Qual o sentido de marcas como O Boticário adotarem estratégias que abrem mão de falar de marca ou produtos e propõem temas para a reflexão? Para tentar refletir sobre isso, penso na própria tormenta que hoje as marcas enfrentam: perturbação, agitação e desordem. Não é uma crítica a elas, mas simplesmente uma constatação de quão difícil hoje é para quase todas navegar em águas turbulentas. A competição é feroz, tem tubarão para todo lado. Cada vez mais as marcas estão parelhas em termos de entregas e qualidade, diferenciar-se é uma missão complexa em quase todas as indústrias. O acesso à tecnologia e à inteligência artificial encurtaram ainda mais as distâncias.

Se no plano dos produtos, as marcas vivem essa tormenta, no cenário da comunicação não ficam nem um pouco atrás. Os mares estão todos abertos e disponíveis, há um acúmulo de mensagens, em muitos meios e plataformas, disputando a atenção dos consumidores. Quantas mensagens de marcas recebemos todos os dias considerando todos os canais a que somos expostos? Não tenho esse número, mas tendo a dizer que deve passar de 100 facilmente. Tudo tem marca. Da Alexa que nos acorda pela manhã até a última checada no Instagram antes de dormir. Entre a Alexa e o Instagram, vão mais de 100. Aparecer nesse mar turbulento é coisa para peixe grande ou bem inteligente, coisa de golfinho que, segundo consta, é um dos mamíferos aquáticos mais inteligentes.

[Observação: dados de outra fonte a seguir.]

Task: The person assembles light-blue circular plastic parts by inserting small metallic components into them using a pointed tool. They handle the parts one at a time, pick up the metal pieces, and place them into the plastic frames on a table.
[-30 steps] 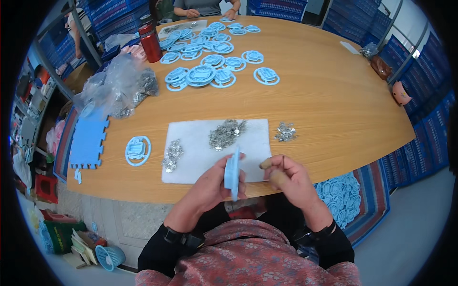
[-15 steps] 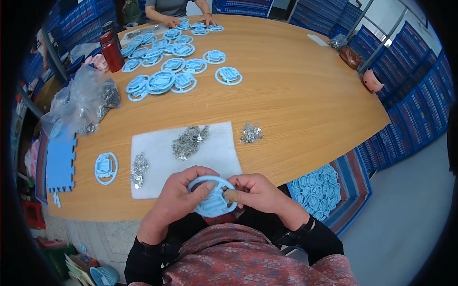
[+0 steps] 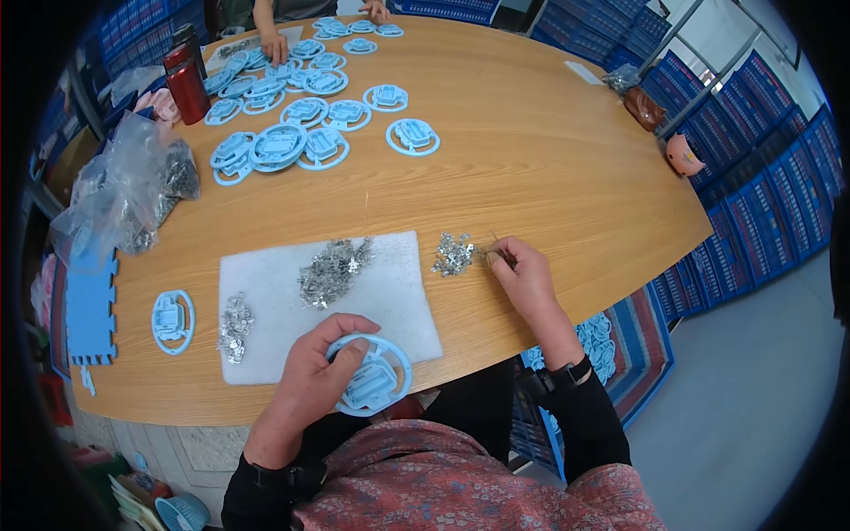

Voltando ao O Boticário, a bela criação da AlmapBBDO que ainda teve a música sensacional de Billie Eilish, aumentando o clima emocional da tormenta, traz um caminho estratégico para lidar com os dois desafios que trouxe acima. O filme fura as duas ondas: a da comoditização das marcas e a da pulverização de meios e mensagens. E como? Trazendo algo que sensibiliza as pessoas a tal ponto que a memória é imediata e natural.

Isso porque o tema escolhido é uma verdade arquetípica, como Carl Jung, o psiquiatra suíço no início do século passado, conceituou na psicologia analítica. O sentimento da maternidade e a tormenta na adolescência falam de uma verdade atemporal, que não tem raça, geografia nem classe social. Ela pega na veia porque traz uma emoção universal, profunda e que gera imediatamente essa catarse energética. Assim como os mitos e contos de fadas, o filme de O Boticário nos toca porque traz esse nosso interior mais primitivo, mais humano, mais verdadeiro.

Podemos nos perguntar: faz sentido para O Boticário abraçar esse tema? Uma empresa que vende produtos de higiene pessoal e beleza? Com certeza, sim. Mais do que essa relação transacional dos produtos, esta marca em especial alimenta vínculos e emoções. Não só com esse filme, mas em sua história. O filme, nada mais é do que levar isso ao extremo, o vínculo mais belo que existe, aquele entre mãe e filhos. Pais que me desculpem, mas esse amor é único, mesmo que seja atormentado. Apesar de longo, quase 4 minutos, a emoção é tamanha que vencemos a irritabilidade atual com o tempo e vamos juntos com a mãe e o filho esperando o desfecho do filme.

Como mãe, autora de livros relacionados à maternidade, psicóloga e especialista em marcas, aplaudo a iniciativa, me emociono e confirmo uma certeza. A tormenta da maternidade e das marcas é o default, não existe mar calmo, mas é como diz o provérbio: "mar calmo não faz bom marinheiro".